After some debate but with considerably more ease compared to the First Bank, the Second Bank of the United States was signed into being and afforded a 20 year charter in 1817. Once again, one-fifth of the starting capital for the Bank was owned by the Federal Government, acting as its main shareholder and customer whilst also requiring certain services of the new Bank, most notably the handling of all government transactions and tax payments. The twenty-five board of directors was also in place, with five of those members chosen by the President of the United States contingent on Senate approval.
Its first major challenge was quickly revealed to be restraining private and state-owned banks whose unregulated issuing of bank notes had been fuelling speculative booms. While by itself this posed an already formidable challenge, the Second Bank had also been created with the implied commitment to permitting prevailing laissez-faire policies that allowed credit exchanges between North and Eastern creditors to new Southern and Western debtors. The Bank was largely unsuccessful in controlling these speculative booms which led to the US market crash of 1819.
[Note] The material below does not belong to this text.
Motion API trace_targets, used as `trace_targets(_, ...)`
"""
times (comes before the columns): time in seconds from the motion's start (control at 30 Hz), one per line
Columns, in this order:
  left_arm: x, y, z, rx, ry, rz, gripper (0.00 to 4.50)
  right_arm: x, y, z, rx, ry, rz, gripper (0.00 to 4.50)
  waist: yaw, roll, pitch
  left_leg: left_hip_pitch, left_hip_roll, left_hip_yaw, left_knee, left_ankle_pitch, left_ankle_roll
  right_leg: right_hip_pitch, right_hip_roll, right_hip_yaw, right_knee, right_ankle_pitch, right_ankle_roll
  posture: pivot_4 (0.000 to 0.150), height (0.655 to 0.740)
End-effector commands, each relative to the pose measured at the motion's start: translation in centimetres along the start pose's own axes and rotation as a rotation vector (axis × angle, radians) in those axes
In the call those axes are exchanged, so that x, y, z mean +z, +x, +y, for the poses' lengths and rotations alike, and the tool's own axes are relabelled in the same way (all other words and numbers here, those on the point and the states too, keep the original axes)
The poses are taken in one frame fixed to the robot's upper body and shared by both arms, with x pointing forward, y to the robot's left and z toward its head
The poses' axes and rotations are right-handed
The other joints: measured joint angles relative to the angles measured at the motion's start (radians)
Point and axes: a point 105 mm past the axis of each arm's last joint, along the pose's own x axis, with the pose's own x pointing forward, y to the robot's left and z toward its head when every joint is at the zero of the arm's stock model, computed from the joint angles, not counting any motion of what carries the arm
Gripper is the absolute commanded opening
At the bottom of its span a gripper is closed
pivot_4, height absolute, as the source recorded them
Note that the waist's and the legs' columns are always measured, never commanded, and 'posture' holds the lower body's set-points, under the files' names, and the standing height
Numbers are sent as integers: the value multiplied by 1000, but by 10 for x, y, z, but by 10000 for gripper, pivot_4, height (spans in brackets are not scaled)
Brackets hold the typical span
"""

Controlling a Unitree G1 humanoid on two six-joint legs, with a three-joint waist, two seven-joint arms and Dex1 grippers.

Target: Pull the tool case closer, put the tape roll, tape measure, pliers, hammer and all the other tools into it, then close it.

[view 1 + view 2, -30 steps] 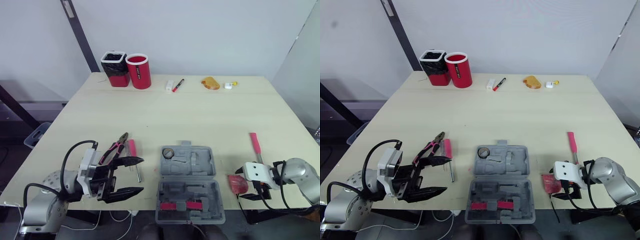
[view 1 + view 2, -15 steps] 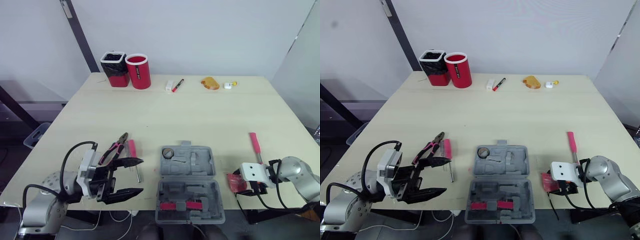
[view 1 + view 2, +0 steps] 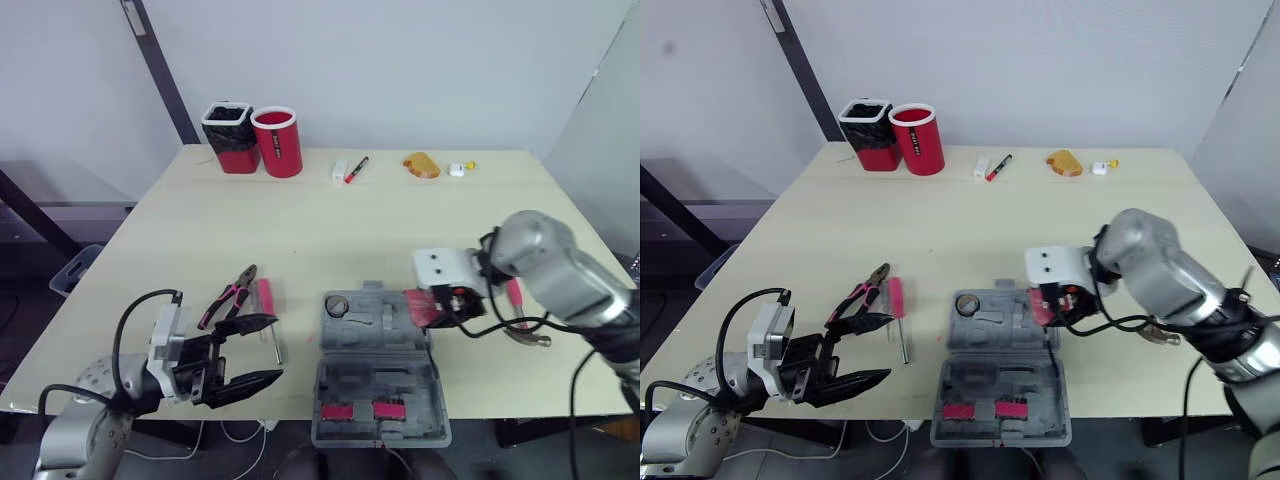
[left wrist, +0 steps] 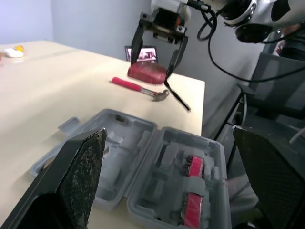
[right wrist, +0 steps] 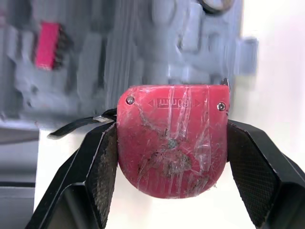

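The grey tool case [image 3: 378, 372] lies open near the table's front edge, with the tape roll [image 3: 337, 305] in its far left corner and red parts in the near half. My right gripper [image 5: 171, 191] is shut on the red tape measure [image 5: 170, 142], holding it over the case's far right edge [image 3: 423, 306]. The pink-handled hammer [image 4: 141, 88] lies right of the case, partly behind my right arm. Pliers [image 3: 228, 295] and a pink-handled tool [image 3: 267, 312] lie left of the case. My left gripper [image 3: 262, 350] hovers open just in front of them.
At the table's far edge stand a red cup [image 3: 279, 142] and a black-and-red container [image 3: 230, 138]. A marker [image 3: 356, 170], a white piece [image 3: 339, 170], an orange object [image 3: 421, 165] and a small white item [image 3: 458, 170] lie along the back.
My right gripper has lifted the tape measure from the front right of the table and carried it left to the case's far right edge. The left gripper has barely moved.
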Motion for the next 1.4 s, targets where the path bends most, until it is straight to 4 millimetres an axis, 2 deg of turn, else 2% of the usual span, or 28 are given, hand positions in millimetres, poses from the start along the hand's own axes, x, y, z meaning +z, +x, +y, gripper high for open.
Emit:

While the advent of a new crisis provided the Second Bank with an opportunity to demonstrate its economic capacity, its proposed solutions and fiscal policies were largely belated in their application. The first President of the Second Bank officially resigned in 1819, being replaced by Langdon Cheves, who was made responsible in the application of most of those solutions which included a credit contraction that contrasted with a then recovering economy. These belt tightening policies inevitably led to increased unemployment, thus prolonging the following recession, creating further opposition and critics to central banking.
It was during this atmosphere of general distrust and dislike for the central bank, that President James Monroe appointed Nicholas Biddle as the new President of the Second Bank. Biddle proceeded to cautiously and successfully expanding credit alongside a growing US economy. The Bank also profited in public support from the first Supreme Court ruling in its favour, upholding its constitutionality and dissuading many of its more traditional critics from further challenge.
The source of the Second Bank’s demise would eventually arrive during Andrew Jackson’s Presidency in 1829. Despite the general public approval of the Bank, President Jackson attacked the Bank claiming a failure to produce a stable currency alongside traditional constitutional concerns. Despite Congressional investigations and reports defending the Bank’s role in maintaining US currency and precedents for its constitutionality, Jackson was unwavering in his condemnation of the Second Bank as a corrupt corporation. President Jackson’s anti-bank platform carried him through his re-election in 1832, and in 1833 he proceeded to remove all Federal deposits from the Second Bank, moving them into several private and state banks. The Bank charter was thus allowed to expire in 1836 with the corporation itself being liquidated in 1841.